• TASK ITEM
Repeat nothing but the lines below running from the one containing "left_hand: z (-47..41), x" to the one containing "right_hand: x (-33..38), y". Keep both end lines.

• EXERCISE DATA
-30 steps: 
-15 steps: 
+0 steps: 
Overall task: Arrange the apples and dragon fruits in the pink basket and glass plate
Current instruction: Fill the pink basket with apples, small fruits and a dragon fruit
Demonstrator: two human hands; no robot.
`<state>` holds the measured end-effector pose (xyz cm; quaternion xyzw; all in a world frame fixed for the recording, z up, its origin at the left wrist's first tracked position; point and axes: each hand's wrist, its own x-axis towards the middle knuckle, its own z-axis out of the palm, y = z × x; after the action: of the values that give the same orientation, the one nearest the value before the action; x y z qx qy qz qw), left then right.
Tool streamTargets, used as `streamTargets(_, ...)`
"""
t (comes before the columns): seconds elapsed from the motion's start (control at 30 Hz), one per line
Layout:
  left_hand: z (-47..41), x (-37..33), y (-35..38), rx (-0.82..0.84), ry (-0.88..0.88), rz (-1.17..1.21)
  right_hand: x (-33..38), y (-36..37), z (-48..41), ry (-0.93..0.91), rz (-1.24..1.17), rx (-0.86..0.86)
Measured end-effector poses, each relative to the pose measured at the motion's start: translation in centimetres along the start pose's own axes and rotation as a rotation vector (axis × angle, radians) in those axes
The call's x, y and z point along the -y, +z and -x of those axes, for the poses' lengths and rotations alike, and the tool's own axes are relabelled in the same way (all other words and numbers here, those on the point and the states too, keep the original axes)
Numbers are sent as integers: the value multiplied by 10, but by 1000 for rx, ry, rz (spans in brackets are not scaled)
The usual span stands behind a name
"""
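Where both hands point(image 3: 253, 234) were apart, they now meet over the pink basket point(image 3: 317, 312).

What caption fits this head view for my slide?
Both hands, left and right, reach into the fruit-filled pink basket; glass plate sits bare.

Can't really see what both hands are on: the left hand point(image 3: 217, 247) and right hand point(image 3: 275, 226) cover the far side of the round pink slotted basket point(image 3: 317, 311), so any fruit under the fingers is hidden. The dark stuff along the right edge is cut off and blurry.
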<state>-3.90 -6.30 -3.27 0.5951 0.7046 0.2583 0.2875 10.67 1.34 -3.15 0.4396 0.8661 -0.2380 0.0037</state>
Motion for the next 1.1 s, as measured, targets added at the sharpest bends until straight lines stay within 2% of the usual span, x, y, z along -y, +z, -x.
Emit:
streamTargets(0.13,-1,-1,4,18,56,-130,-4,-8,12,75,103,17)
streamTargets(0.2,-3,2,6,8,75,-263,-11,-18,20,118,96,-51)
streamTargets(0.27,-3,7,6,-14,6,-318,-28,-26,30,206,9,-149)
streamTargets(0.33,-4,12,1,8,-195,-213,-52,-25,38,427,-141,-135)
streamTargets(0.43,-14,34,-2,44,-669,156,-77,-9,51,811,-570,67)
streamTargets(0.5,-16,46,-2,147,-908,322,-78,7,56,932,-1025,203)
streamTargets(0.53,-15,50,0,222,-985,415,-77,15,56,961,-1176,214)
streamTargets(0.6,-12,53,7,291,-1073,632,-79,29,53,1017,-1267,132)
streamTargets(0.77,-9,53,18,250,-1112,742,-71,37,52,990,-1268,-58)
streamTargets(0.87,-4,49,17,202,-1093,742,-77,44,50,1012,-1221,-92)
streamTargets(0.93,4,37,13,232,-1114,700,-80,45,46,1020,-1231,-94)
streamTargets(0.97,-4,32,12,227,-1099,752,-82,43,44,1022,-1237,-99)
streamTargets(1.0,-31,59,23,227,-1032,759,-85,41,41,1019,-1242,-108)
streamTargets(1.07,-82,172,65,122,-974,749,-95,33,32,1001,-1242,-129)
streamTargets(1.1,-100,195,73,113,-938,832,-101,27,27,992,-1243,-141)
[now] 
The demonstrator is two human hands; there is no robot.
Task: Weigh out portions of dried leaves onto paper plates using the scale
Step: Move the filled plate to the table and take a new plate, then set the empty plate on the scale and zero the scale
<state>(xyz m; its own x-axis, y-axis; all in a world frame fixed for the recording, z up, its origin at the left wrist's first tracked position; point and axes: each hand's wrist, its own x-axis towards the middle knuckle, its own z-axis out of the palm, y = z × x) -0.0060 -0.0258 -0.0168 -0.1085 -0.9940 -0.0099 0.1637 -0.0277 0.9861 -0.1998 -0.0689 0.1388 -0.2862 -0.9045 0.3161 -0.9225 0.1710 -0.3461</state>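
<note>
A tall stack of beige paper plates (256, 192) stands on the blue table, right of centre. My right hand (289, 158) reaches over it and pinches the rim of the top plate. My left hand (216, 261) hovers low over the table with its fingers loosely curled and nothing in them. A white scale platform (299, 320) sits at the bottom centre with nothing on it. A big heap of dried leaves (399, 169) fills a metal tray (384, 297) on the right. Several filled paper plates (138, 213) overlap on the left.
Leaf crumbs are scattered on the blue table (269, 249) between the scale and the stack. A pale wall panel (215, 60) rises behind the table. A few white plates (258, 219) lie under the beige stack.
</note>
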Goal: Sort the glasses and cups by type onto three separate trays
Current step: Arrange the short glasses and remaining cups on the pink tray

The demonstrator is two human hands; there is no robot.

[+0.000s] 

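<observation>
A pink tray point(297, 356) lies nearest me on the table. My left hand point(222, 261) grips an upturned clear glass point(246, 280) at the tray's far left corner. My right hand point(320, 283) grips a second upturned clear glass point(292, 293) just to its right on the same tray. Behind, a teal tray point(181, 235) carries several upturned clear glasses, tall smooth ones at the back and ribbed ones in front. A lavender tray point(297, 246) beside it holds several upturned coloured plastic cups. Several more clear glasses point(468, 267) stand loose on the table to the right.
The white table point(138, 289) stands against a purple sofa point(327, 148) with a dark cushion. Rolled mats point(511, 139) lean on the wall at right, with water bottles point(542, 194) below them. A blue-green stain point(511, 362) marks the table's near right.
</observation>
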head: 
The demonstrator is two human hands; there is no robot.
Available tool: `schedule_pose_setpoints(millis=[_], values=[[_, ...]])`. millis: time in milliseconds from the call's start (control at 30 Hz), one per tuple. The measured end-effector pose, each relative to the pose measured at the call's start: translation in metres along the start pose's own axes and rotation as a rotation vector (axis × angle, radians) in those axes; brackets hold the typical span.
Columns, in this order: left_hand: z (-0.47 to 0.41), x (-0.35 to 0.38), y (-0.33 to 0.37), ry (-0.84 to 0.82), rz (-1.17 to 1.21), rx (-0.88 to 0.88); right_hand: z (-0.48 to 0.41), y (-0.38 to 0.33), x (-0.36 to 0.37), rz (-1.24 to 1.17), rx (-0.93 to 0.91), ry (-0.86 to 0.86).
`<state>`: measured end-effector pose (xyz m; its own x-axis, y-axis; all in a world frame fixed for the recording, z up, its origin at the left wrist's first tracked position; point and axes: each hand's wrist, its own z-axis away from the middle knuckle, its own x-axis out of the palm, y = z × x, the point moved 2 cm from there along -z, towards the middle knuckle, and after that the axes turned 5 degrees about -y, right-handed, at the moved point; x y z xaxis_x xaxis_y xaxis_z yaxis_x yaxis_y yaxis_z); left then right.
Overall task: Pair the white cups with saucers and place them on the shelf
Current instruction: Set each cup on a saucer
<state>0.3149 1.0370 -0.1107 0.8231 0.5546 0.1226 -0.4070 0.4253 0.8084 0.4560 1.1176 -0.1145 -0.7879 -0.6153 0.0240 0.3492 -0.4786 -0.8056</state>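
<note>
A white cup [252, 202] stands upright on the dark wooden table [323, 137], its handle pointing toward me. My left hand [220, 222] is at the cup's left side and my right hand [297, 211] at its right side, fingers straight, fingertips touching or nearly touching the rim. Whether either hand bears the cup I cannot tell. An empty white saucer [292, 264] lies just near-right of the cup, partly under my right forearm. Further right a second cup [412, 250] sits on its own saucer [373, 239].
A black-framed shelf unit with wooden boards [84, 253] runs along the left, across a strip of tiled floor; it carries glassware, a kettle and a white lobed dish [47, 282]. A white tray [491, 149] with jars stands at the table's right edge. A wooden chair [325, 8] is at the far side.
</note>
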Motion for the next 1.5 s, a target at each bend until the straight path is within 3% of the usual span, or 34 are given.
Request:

• WRITTEN RESPONSE
  left_hand: z (-47..41), x (-37..33), y (-35..38), rx (-0.82..0.84), ry (-0.88..0.88), rz (-1.17..1.21)
  right_hand: x (-33..38), y (-36..37), z (-48..41), ry (-0.93..0.91), rz (-1.24..1.17), rx (-0.86..0.86)

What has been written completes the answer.